- [Data for this exercise]:
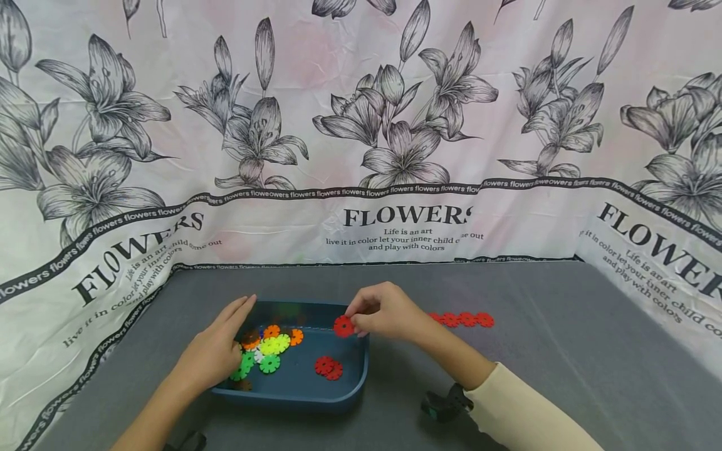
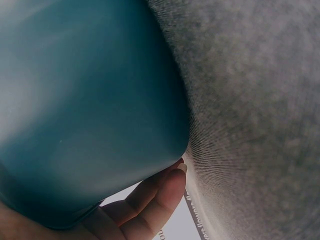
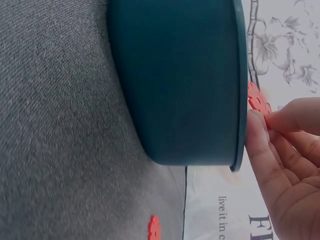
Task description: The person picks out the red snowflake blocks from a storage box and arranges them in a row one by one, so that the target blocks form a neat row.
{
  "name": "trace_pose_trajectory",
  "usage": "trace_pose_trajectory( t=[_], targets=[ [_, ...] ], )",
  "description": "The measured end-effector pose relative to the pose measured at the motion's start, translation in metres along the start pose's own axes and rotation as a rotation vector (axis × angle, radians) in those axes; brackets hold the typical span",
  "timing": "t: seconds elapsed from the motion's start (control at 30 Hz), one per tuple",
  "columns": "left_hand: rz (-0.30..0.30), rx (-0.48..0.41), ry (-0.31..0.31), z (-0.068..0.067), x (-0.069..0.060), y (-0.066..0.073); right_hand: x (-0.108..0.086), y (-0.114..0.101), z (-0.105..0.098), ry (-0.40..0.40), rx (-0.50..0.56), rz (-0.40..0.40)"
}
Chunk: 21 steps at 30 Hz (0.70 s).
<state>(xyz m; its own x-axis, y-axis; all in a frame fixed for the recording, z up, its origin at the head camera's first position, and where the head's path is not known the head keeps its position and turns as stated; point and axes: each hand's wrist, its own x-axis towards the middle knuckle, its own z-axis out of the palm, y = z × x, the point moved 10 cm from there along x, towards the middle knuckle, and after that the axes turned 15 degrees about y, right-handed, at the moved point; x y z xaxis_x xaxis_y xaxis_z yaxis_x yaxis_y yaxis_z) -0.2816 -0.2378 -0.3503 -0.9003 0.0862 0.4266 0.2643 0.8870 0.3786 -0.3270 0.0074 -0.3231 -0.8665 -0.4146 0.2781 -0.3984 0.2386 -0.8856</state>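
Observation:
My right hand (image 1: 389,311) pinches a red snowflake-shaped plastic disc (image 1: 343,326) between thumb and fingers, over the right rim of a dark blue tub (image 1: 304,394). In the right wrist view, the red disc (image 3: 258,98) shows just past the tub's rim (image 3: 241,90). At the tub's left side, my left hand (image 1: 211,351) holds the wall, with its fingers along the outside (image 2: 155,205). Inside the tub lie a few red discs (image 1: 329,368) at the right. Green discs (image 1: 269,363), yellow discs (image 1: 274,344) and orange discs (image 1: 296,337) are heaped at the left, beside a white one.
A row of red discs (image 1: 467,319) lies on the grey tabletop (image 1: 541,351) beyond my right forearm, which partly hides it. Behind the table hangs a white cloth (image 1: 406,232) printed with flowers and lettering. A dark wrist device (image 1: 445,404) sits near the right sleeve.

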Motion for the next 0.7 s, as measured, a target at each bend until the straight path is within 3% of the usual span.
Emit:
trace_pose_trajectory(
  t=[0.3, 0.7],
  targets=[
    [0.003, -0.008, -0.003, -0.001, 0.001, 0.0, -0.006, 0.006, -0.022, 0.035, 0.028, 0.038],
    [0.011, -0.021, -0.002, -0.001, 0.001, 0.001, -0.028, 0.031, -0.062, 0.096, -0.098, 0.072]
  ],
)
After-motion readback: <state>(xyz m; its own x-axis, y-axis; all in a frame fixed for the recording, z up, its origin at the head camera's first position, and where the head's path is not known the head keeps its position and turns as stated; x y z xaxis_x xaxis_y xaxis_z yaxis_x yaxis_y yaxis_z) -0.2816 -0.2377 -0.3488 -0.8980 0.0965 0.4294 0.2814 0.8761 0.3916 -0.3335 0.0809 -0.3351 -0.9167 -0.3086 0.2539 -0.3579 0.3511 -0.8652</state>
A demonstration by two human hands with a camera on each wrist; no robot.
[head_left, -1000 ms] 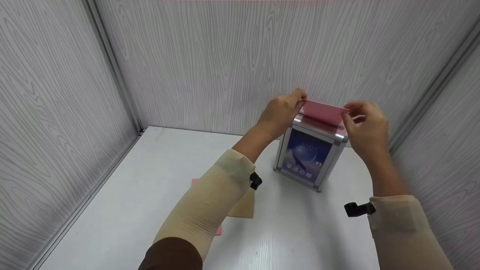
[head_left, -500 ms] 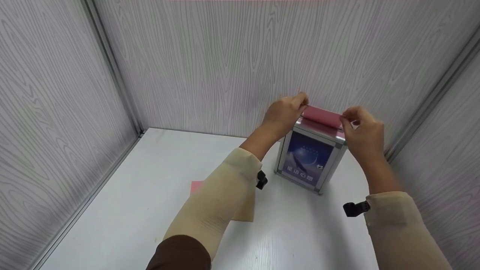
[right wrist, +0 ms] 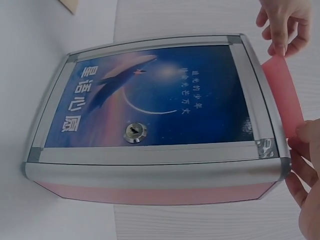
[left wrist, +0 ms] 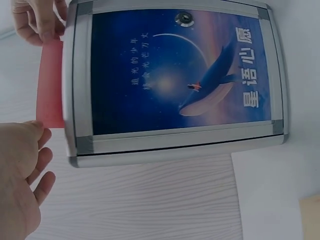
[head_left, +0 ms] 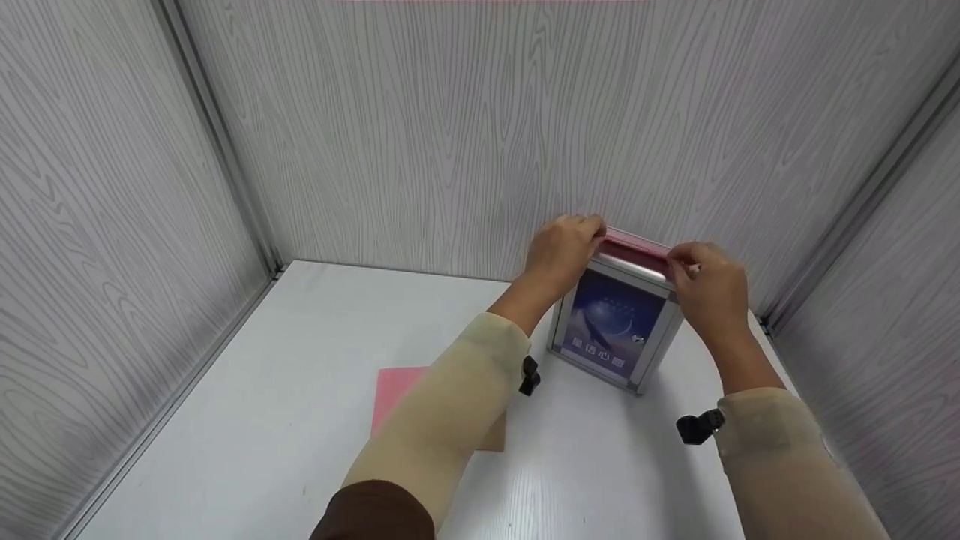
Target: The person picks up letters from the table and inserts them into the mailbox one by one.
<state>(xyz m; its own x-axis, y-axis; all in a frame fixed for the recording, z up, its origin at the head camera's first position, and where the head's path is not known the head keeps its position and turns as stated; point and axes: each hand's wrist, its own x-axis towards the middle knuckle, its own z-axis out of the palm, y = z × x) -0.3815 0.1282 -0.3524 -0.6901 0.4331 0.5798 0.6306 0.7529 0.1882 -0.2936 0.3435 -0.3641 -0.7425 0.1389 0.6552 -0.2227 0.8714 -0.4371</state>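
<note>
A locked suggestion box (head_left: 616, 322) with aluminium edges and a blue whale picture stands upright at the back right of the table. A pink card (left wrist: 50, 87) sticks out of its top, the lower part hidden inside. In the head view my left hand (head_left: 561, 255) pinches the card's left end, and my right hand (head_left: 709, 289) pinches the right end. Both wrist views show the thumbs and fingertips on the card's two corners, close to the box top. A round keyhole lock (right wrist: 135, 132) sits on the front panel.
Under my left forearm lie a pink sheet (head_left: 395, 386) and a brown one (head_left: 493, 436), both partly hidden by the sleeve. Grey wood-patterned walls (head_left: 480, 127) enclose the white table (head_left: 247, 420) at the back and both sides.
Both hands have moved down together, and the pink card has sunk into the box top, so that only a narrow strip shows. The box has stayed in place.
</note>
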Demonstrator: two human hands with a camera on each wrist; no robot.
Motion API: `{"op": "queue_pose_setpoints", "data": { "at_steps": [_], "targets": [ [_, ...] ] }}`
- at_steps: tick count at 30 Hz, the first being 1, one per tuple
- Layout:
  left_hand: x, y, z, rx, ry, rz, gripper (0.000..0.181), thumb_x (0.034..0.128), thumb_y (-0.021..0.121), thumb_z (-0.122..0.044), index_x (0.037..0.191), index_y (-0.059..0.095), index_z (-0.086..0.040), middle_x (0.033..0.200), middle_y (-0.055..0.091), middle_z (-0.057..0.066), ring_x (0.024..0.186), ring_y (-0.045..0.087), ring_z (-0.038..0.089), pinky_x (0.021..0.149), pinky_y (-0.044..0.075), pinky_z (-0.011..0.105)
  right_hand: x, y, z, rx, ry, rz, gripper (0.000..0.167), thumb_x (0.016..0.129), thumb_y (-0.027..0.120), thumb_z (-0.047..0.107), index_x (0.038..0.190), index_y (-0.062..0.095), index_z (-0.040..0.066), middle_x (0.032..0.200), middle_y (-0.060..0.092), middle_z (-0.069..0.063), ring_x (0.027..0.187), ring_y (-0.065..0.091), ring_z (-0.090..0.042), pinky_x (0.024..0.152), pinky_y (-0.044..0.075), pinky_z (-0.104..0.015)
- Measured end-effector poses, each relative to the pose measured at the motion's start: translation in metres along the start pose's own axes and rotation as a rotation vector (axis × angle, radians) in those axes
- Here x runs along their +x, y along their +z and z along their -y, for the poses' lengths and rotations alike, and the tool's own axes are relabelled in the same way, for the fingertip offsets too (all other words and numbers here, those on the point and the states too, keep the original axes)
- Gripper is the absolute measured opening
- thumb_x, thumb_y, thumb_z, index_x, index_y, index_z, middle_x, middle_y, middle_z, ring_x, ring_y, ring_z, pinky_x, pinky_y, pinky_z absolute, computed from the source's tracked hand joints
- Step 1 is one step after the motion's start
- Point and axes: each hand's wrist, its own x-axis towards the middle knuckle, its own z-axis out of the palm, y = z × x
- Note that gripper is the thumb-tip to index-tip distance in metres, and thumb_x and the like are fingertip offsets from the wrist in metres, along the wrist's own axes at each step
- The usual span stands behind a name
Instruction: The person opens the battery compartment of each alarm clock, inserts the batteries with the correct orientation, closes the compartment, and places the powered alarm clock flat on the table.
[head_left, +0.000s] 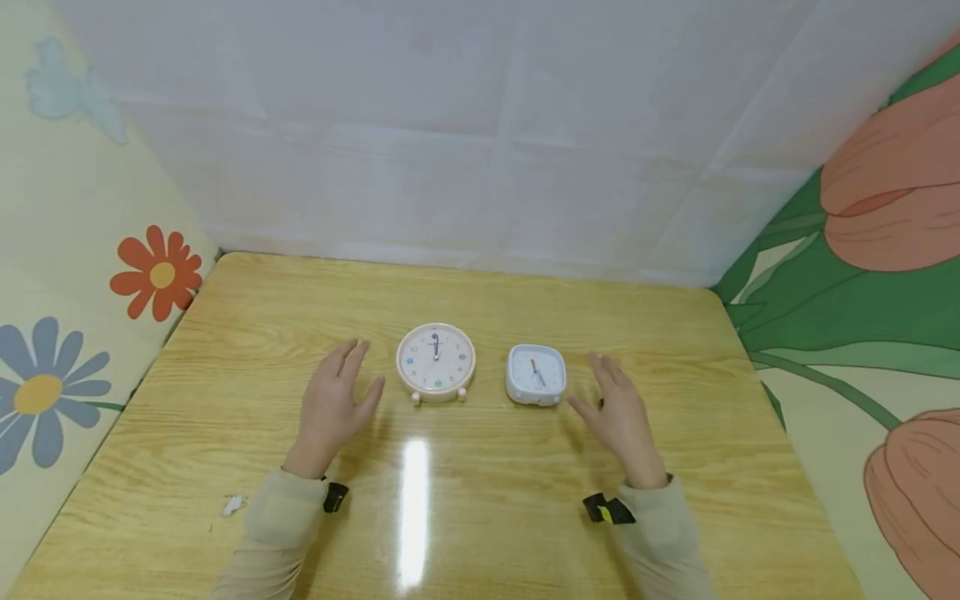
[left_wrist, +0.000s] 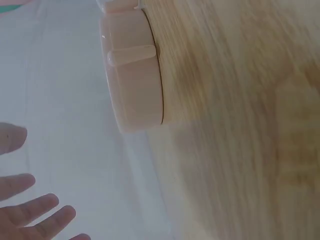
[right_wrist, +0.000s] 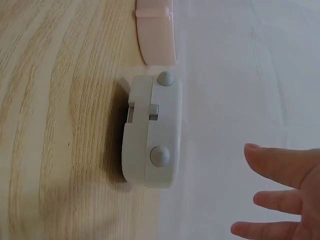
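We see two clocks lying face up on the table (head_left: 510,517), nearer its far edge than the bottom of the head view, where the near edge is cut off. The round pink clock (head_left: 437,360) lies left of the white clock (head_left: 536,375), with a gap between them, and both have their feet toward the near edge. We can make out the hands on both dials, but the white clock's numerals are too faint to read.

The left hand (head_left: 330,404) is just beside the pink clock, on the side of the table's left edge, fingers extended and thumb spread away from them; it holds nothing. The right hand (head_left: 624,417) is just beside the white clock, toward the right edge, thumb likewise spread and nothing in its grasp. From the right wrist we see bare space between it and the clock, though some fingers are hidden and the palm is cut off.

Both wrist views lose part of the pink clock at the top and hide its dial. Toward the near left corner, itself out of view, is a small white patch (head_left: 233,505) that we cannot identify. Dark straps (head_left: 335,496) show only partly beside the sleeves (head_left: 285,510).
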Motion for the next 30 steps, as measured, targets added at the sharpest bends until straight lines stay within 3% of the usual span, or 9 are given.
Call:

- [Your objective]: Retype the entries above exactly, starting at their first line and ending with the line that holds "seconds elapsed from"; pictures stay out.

- [Exercise answer]:
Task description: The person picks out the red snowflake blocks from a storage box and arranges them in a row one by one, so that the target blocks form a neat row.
{
  "name": "trace_pose_trajectory",
  "usage": "trace_pose_trajectory( t=[_], targets=[ [_, ...] ], )",
  "description": "The measured end-effector pose relative to the pose measured at the motion's start, translation in metres along the start pose's own axes and rotation as a rotation vector (axis × angle, radians) in those axes; brackets hold the typical span",
  "timing": "t: seconds elapsed from the motion's start (control at 30 Hz), one per tuple",

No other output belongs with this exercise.